What you are asked to do ::
Write out an exact copy of the line with "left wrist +" and of each line after it, through the end of the records below.
BEGIN Data
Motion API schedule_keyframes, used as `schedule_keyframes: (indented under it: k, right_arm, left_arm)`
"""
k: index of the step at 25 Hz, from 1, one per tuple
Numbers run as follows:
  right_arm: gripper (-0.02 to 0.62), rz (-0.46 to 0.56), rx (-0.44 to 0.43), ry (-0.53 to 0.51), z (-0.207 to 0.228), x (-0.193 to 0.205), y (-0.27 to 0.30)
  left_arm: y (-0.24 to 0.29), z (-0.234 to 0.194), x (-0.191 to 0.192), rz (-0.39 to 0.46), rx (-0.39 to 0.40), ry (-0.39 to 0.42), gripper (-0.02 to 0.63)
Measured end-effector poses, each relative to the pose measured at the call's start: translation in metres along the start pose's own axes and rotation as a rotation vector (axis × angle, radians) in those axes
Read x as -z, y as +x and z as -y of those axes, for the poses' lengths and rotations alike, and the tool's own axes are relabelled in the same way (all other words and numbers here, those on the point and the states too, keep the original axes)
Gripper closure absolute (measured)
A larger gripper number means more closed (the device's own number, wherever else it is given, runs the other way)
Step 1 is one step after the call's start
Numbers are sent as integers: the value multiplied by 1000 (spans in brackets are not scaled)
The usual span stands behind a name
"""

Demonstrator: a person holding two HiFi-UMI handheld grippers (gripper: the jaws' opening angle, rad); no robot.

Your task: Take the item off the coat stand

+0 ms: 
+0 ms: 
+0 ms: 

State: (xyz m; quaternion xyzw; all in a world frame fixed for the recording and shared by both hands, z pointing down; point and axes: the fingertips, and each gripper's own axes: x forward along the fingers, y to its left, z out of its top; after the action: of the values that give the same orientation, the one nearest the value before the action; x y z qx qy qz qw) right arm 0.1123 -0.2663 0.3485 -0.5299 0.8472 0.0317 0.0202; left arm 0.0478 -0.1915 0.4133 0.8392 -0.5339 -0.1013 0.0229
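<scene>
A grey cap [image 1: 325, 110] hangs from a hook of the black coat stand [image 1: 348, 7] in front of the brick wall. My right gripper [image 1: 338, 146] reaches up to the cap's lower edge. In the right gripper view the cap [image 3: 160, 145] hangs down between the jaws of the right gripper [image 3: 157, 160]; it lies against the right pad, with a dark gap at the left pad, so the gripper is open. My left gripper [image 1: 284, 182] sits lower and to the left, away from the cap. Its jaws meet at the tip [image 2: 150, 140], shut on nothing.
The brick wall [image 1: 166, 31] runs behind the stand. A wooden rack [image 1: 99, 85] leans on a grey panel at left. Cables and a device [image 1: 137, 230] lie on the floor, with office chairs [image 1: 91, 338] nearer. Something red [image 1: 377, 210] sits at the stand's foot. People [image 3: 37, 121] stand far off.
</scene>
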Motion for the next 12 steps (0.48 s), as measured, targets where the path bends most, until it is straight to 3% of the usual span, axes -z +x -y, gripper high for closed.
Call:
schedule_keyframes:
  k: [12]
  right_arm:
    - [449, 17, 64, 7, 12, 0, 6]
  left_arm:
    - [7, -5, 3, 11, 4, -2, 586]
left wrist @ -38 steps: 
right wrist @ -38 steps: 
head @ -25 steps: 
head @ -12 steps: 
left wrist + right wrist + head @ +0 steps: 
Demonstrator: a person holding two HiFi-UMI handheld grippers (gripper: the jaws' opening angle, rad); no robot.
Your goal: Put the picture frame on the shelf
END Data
Response below ::
left wrist + right wrist + head @ +0 steps: 
Demonstrator: a person holding two HiFi-UMI handheld grippers (gripper: the jaws' opening angle, rad); no robot.
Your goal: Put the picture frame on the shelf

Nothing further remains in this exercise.